I have a set of points to define a shape. These points are in order and essentially are my "selection".
I want to be able to contract this selection by an arbitrary amount to get a smaller version of my original shape.
In a basic example with a triangle, the points are simply moved along their normal which is defined by the points to the left and the right of the points in question.
Eventually all 3 points will meet and form one point but until that point they will make a smaller and smaller triangle.
For more complex shapes, when moving the individual points inward, they may pass through the outer edge of the shape resulting in weird artifacts. Obviously I'll need to cull these points and remove them from the array.

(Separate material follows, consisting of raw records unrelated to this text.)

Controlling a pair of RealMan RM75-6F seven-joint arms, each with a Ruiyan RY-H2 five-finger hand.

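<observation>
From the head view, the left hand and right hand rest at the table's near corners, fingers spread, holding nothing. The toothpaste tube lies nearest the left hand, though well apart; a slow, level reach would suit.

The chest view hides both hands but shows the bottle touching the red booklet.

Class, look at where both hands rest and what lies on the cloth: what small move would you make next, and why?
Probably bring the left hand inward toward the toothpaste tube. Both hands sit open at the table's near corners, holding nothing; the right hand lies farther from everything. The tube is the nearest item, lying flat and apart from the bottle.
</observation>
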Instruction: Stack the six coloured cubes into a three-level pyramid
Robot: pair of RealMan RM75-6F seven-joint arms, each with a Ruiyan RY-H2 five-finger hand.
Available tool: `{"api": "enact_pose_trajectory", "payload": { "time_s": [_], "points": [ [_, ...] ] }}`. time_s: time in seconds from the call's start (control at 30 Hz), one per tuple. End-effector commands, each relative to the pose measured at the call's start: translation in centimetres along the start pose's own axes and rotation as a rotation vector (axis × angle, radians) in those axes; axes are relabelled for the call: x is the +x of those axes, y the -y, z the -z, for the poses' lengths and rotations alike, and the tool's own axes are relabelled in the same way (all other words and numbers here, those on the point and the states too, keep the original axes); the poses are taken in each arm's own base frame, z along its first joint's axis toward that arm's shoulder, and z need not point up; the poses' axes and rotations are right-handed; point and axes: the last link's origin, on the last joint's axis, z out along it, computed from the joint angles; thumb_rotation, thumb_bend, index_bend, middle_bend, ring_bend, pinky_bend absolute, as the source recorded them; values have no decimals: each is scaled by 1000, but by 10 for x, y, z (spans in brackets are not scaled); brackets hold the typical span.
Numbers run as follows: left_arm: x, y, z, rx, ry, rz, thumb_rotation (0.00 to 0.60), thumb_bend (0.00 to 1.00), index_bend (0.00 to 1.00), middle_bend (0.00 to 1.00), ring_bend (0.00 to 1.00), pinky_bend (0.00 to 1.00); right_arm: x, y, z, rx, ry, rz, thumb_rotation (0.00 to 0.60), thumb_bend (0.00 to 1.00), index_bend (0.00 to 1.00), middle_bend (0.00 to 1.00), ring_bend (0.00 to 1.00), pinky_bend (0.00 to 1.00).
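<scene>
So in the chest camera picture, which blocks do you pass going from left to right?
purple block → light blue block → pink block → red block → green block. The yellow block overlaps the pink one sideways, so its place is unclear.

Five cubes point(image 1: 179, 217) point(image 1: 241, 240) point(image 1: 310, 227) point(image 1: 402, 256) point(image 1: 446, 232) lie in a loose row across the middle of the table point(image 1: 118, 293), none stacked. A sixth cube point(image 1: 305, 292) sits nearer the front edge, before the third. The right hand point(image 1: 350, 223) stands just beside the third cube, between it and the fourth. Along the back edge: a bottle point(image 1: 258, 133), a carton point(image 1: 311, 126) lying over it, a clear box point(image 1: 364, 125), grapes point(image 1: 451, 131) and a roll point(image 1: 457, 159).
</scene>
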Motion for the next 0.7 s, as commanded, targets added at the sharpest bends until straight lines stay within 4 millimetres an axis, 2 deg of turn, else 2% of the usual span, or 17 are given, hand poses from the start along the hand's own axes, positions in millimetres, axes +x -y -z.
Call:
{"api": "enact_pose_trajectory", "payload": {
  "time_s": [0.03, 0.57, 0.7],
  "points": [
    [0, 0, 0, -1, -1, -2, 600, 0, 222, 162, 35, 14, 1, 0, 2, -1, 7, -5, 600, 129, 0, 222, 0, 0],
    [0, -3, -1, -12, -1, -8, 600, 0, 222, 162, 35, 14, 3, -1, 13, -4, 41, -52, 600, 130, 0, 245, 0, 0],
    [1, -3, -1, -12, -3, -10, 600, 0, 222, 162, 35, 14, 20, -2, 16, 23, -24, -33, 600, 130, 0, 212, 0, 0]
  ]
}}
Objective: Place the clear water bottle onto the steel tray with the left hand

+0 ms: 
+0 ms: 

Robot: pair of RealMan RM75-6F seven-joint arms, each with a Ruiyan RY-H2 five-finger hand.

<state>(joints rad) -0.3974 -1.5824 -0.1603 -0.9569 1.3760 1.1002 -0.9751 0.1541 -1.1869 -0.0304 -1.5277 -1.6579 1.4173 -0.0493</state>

Any help in exactly how I can do that would be greatly appreciated.
Thanks!
This is just an idea but couldn't you find the center of mass of the object, create a vector from the center to each point, and move each point along this vector?
To find the center of mass would of course involve averaging each x and y coordinate. Getting a vector is as simple a subtracting the point in question with the center point. Normalizing and scaling are common vector operations that can be found with the Google.
EDIT
Another way to interpret what you're asking is you want to erode your collection of points. As in morphology erosion. This is typically applied to binary images but you can slightly modify the concept to work with a collection of points. Essentially, you need to write a function that, given a point, will return true (black) or false (white) depending on if that point is inside or outside the shape defined by your points. You'd have to look up how to do that for shapes that aren't always concave (it's harder but not impossible).
Now, obviously, every single one of your actual points will return false because they're all on the border (by definition). However, you now have a matrix of points around your point of interest that define where is "inside" and where is "outside". Average all of the "inside" points and move your actual point along the vector between itself and towards this average. You could play with different erosion kernels to see what works best.
You could even work with a kernel with floating point weights instead of either/or values which will affect your average calculation proportional to their weights. With this, you could approximate a circular kernel with a low number of points. Try the simpler method first.
Find the selection center (as suggested by colithium)
Map the selection points to the coordinate system with the selection center at (0,0). For example, if the selection center is at (150,150), and a given selection point is at (125,75), the mapped position of the point becomes (-25,-75).
Scale the mapped points (multiply X and Y by something in the range of 0.0..1.0)
Remap the points back to the original coordinate system
Only simple maths required, no need to muck about normalizing vectors.